Task brief:
Pictures appear among the records below and must be omitted. Repeat exactly the lines from the line with "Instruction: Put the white" to the line with "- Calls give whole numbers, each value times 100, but", both included.

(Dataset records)
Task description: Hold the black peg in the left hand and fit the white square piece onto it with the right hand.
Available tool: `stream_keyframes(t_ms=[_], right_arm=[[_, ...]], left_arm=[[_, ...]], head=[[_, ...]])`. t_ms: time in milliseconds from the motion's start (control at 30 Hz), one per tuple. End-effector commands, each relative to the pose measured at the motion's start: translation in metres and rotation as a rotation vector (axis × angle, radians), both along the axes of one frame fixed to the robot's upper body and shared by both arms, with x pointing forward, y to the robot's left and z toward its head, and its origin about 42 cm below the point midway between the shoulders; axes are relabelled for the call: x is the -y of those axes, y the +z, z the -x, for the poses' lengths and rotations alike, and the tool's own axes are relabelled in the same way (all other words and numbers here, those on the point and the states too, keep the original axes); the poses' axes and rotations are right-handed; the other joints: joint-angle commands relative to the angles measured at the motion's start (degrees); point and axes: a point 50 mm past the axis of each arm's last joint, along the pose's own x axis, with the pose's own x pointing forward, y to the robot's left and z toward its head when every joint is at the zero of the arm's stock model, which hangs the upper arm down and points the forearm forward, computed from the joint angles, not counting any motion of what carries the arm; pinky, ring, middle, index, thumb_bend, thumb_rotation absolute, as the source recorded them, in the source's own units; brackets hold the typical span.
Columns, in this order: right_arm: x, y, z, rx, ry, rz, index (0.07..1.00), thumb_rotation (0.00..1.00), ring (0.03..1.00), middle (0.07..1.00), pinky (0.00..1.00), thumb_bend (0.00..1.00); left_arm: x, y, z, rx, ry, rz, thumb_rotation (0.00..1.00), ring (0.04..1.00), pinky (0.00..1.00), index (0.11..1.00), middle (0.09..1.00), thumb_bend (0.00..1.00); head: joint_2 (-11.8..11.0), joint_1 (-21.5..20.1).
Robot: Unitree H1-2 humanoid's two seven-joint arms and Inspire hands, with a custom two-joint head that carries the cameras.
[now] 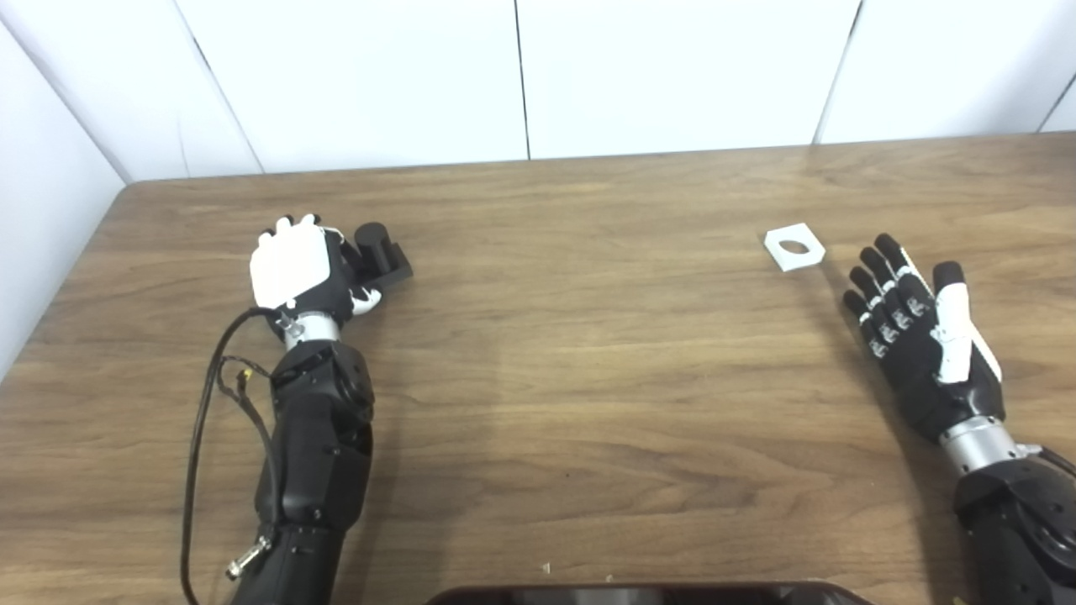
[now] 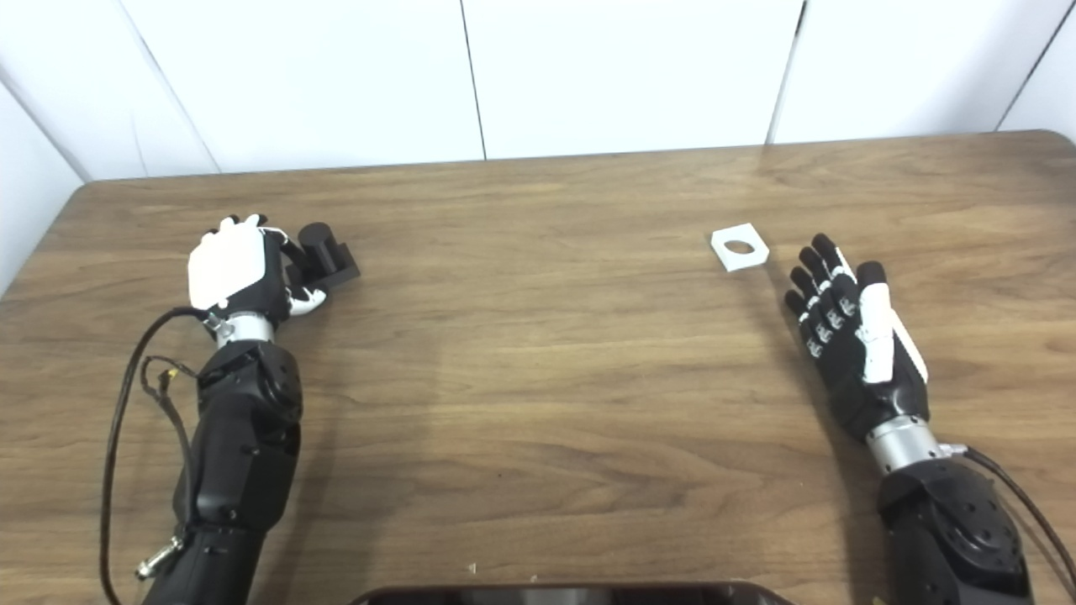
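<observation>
Nearest the camera, both arms come up over the wooden desk (image 1: 572, 395). The right robot hand (image 1: 920, 336) lies palm up with its fingers spread and nothing in it, just short of the white square piece (image 1: 794, 246), which rests flat on the desk a little beyond and to the left of its fingertips. The piece looks thin, rigid and light, probably a hard plastic plate with a round hole through the middle; being so flat, it is best pinched by two opposite edges, leaving the hole free. Across the desk, the left robot hand (image 1: 298, 269) sits back-up with its fingers curled toward the black peg (image 1: 380, 249). Whether they actually grip it I cannot tell. The peg stands on the desk as a short cylinder on a blocky base, stiff and likely smooth. The base looks the better place to hold, keeping the cylinder clear.
</observation>
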Motion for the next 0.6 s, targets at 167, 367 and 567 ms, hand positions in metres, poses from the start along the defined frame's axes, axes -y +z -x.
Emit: stream_keyframes(t_ms=[167,367,567], right_arm=[[-0.001,0.005,-0.005,0.014,0.005,0.008,1.000,1.00,1.000,1.000,1.00,0.63],[-0.002,0.005,-0.006,0.010,0.008,0.009,1.000,1.00,1.000,1.000,1.00,0.64],[-0.001,0.005,-0.006,0.008,0.011,0.005,1.000,1.00,1.000,1.000,1.00,0.64]], left_arm=[[0.003,0.018,0.003,0.049,-0.028,0.007,0.06,1.000,1.00,0.491,0.927,0.52],[0.009,0.017,0.015,0.047,-0.059,0.031,0.06,1.000,1.00,0.492,0.932,0.52],[0.018,0.016,0.026,0.046,-0.093,0.056,0.06,1.000,1.00,0.492,0.940,0.52]], head=[[-0.1,0.1],[0.0,0.1],[-0.1,0.1]])
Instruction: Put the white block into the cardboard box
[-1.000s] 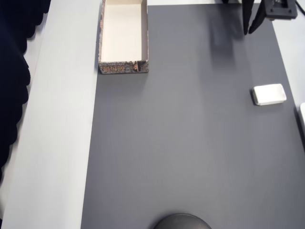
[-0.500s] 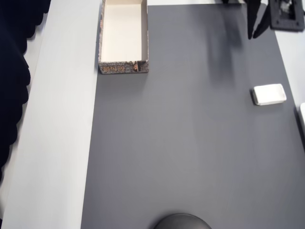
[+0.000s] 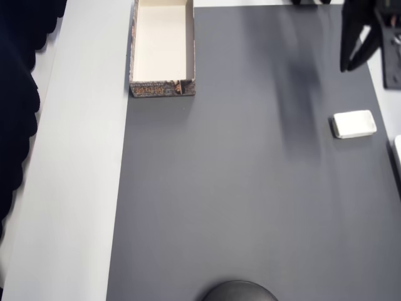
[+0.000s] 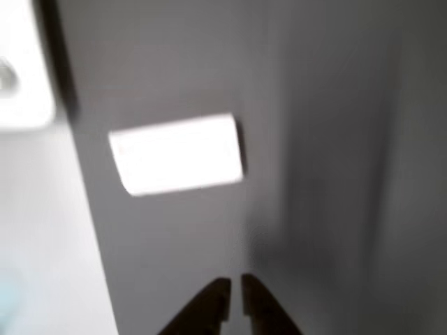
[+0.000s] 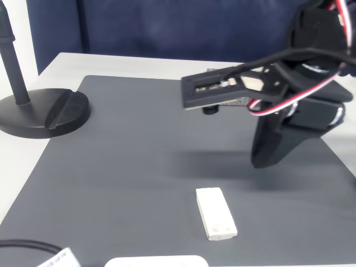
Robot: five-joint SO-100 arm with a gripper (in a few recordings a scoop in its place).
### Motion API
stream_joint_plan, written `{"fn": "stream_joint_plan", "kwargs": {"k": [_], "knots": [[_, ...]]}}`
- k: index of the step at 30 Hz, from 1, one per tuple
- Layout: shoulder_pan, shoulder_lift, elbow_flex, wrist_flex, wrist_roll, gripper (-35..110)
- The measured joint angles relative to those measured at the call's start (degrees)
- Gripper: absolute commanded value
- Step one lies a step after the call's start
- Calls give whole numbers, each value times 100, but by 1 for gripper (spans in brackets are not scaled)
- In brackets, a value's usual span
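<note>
The white block (image 3: 354, 123) lies flat on the dark grey mat near its right edge in the overhead view, and it is in front of the arm in the fixed view (image 5: 216, 213). My gripper (image 3: 348, 66) hangs above the mat a little beyond the block, with its dark fingers almost touching and nothing between them. In the wrist view the fingertips (image 4: 221, 296) point at the mat just short of the blurred block (image 4: 178, 153). The cardboard box (image 3: 161, 50) stands far off at the mat's top left, cream inside and holding nothing.
A bigger white thing (image 3: 397, 157) lies at the right edge, beside the block (image 4: 21, 91). A black stand base (image 5: 39, 111) sits on the mat's far side from the box (image 3: 240, 291). Pale table borders the mat (image 3: 238, 188).
The gripper has moved right and down in the overhead view, closer to the white block. The block and the box have not moved.
</note>
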Motion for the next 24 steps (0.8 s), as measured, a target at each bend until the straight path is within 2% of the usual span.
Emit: {"fn": "stream_joint_plan", "kwargs": {"k": [15,24], "knots": [[-202,-1582,-1354,18,-132,-2],[-272,-2206,-2153,448,-132,-2]]}}
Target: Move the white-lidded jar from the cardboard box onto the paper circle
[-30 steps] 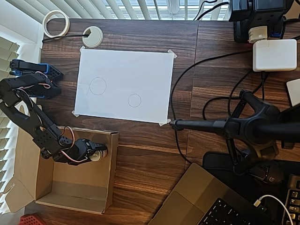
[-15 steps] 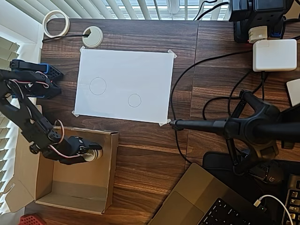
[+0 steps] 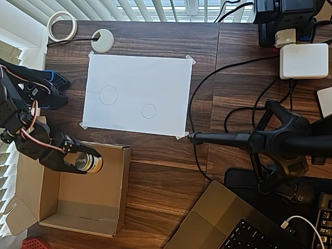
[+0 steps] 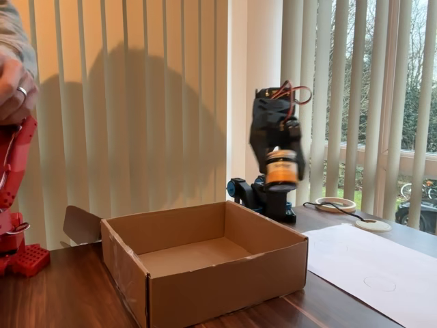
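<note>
My gripper is shut on the white-lidded jar, a small amber jar whose lid end lies hidden between the fingers in the overhead view. In the fixed view the gripper holds the jar well above the cardboard box, over its back right corner. From above, the jar hangs over the upper part of the open box. The paper circle, the smaller pencil outline on the white sheet, lies bare to the upper right; it also shows faintly as a paper circle in the fixed view.
A larger drawn circle sits left of the small one. A tape roll and a white grommet lie at the desk's far edge. A black camera stand, cables, a white charger and a laptop crowd the right side.
The arm has risen and drawn back to the left, lifting the jar from the box floor to well above the box's rim. The gripper stays shut on it.
</note>
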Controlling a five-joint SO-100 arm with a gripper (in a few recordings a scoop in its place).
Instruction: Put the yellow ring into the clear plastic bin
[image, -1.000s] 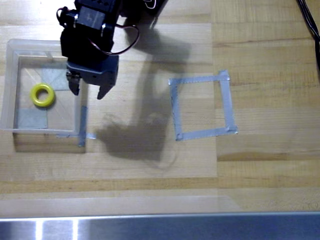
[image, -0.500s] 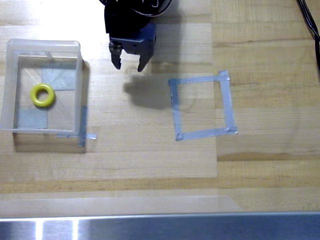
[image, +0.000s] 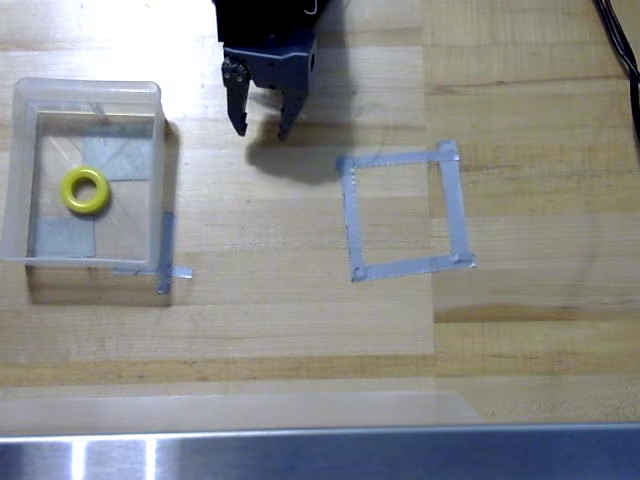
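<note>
The yellow ring (image: 85, 191) lies flat inside the clear plastic bin (image: 20, 150) at the left of the overhead view, on the bin's base beside grey tape patches. My gripper (image: 261, 128) hangs at the top centre, to the right of the bin and well apart from it. Its two dark fingers point down the picture with a gap between them, open and holding nothing.
A grey tape square outline (image: 403, 212) is stuck to the wooden table right of centre. A strip of tape (image: 165, 255) shows at the bin's lower right corner. A metal rail (image: 320, 455) runs along the bottom edge. A black cable (image: 618, 45) crosses the top right corner.
The gripper has pulled away from over the bin's right wall, moving right and toward the top of the picture. Its shadow shrank and followed. The ring stayed in the bin.
</note>
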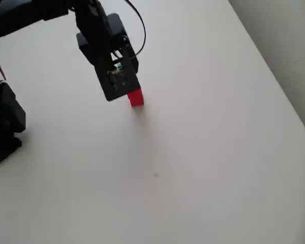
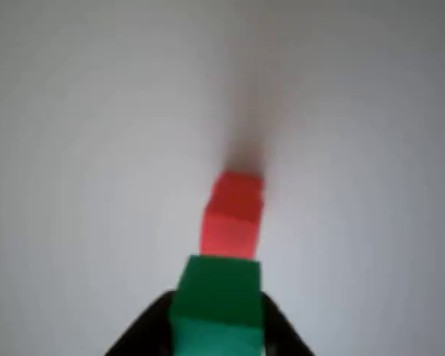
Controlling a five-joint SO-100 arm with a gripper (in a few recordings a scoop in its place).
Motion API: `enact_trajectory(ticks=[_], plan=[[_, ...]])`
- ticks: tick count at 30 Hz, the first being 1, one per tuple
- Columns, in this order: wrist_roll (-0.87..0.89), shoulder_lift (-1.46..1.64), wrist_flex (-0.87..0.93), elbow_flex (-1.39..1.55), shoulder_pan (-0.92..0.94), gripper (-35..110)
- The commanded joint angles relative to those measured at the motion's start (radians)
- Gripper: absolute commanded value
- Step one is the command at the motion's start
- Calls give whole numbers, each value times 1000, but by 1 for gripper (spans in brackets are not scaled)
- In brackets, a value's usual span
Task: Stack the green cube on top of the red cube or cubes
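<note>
White tabletop spreads plain and matte under everything, and a pale wall runs along its right edge in the overhead view. Nearest the wrist camera, the green cube sits at the bottom of the picture, clamped between the two black fingers of the gripper, one finger pressing each side of it, so the jaws are closed on the cube. Just beyond the green cube in that view stand the red cubes, one on top of the other and slightly twisted against each other, with a soft shadow trailing away behind them on the table. The green cube's far edge overlaps the near edge of the upper red cube in the picture; whether the two touch cannot be told from this angle. In the overhead view the black arm reaches in from the upper left, and the gripper points down with a sliver of the green cube visible within its frame. The red cubes peek out at the gripper's lower right edge, standing on the table directly beside and partly under it.
</note>
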Motion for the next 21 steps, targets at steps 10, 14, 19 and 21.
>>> enact_trajectory(ticks=[10, 14, 19, 21], plan=[[18, -43, -14, -71, -25, -2], [15, -57, -26, -71, -12, -2], [9, -67, -32, -71, 0, -2], [8, -69, -34, -71, 2, -2]])
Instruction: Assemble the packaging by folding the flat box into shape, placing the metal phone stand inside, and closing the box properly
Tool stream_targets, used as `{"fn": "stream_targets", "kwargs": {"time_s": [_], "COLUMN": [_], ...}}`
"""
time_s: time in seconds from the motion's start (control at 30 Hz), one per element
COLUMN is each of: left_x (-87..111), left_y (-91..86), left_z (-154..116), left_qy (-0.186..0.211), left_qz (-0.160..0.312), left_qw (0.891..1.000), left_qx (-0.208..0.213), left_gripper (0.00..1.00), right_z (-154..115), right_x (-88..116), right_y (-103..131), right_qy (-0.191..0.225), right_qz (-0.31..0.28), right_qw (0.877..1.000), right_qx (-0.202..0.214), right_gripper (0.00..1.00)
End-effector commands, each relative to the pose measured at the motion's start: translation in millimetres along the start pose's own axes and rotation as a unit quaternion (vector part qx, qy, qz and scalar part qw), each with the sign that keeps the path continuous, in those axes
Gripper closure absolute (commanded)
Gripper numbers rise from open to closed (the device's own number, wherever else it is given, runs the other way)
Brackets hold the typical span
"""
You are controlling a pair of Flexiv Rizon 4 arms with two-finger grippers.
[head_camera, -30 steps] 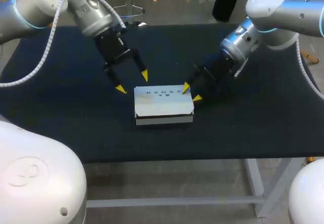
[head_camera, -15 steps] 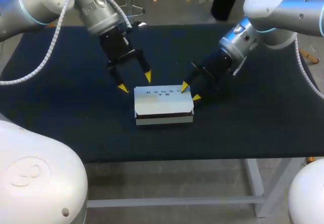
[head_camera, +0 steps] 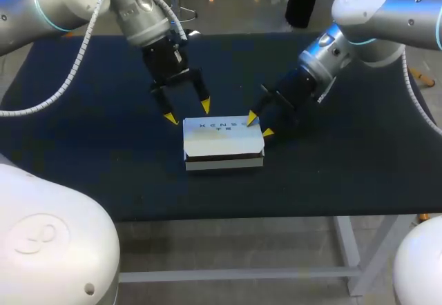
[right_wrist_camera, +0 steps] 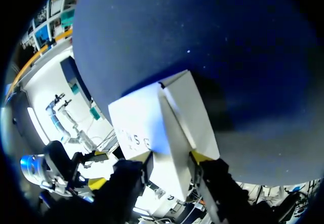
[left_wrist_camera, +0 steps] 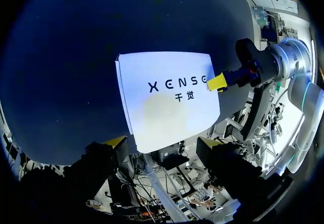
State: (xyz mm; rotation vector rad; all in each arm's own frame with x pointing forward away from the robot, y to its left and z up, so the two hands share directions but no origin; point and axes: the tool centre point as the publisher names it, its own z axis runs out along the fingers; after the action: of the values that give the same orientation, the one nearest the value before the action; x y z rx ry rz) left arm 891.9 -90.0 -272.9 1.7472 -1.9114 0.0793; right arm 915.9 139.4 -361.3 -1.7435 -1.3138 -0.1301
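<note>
You have one white folded cardboard box (head_camera: 222,143) on the dark blue cloth-covered table (head_camera: 90,160), and two arms, each with one gripper. No phone stand shows in any view. The box lies flat near the middle of the table, its lid down.

Your left gripper (head_camera: 188,112) hangs above the box's far left corner, clear of it, its yellow-tipped fingers (head_camera: 170,118) spread wide. In the left wrist view the box (left_wrist_camera: 167,97) lies just ahead of that gripper (left_wrist_camera: 162,143). The left arm comes in from the far left, its wrist pointing almost straight down.

Your right gripper (head_camera: 260,125) sits at the box's far right corner, against it. You cannot tell whether it is clamped on the box or only touching. The right arm slants low from the right.
</note>
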Motion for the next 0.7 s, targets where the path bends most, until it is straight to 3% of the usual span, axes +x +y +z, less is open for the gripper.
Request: {"fn": "stream_targets", "kwargs": {"time_s": [0.03,0.17,0.37,0.63,0.7], "left_x": [4.8,8.4,13.7,20.9,23.6], "left_y": [10.0,12.6,20.1,38.7,38.7], "left_z": [-1.4,0.2,5.2,13.6,15.0], "left_qy": [-0.017,-0.04,-0.083,-0.131,-0.145], "left_qz": [0.024,0.069,0.144,0.287,0.313], "left_qw": [0.999,0.996,0.985,0.948,0.939], "left_qx": [0.028,0.045,0.045,0.038,0.003], "left_gripper": [0.05,0.0,0.0,0.0,0.0], "right_z": [1.1,1.1,1.1,1.1,1.1], "right_x": [-0.4,-0.4,-0.4,-0.4,-0.4], "right_y": [0.3,0.3,0.3,0.3,0.3], "right_qy": [0.0,0.0,0.0,0.0,0.0], "right_qz": [0.0,0.0,0.0,0.0,0.0], "right_qw": [1.0,1.0,1.0,1.0,1.0], "right_qx": [0.0,0.0,0.0,0.0,0.0], "right_gripper": [0.51,0.51,0.51,0.52,0.52]}}
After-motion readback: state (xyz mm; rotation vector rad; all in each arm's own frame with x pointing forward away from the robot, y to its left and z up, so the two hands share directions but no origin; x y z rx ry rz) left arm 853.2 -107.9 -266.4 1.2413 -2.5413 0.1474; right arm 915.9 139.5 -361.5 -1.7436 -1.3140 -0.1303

The answer:
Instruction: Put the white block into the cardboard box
[-1.000s] 
[-0.500s] 
[+0.000s] 
[+0.000s] 
[+0.000s] 
Robot: five-joint SO-100 arm with a gripper (in a few recordings a scoop in its place).
### Motion API
stream_joint_plan, written `{"fn": "stream_joint_plan", "kwargs": {"k": [_], "knots": [[_, ...]]}}`
- k: index of the step at 30 Hz, from 1, one per tuple
- Layout: shoulder_pan, shoulder_lift, elbow_flex, wrist_flex, wrist_roll, gripper (-35..110)
- The measured joint angles relative to those measured at the call's start (degrees)
- Gripper: absolute commanded value
- Step one lies a step after the call's start
- Calls give whole numbers, each value times 100, but by 1 for gripper (spans in brackets are not scaled)

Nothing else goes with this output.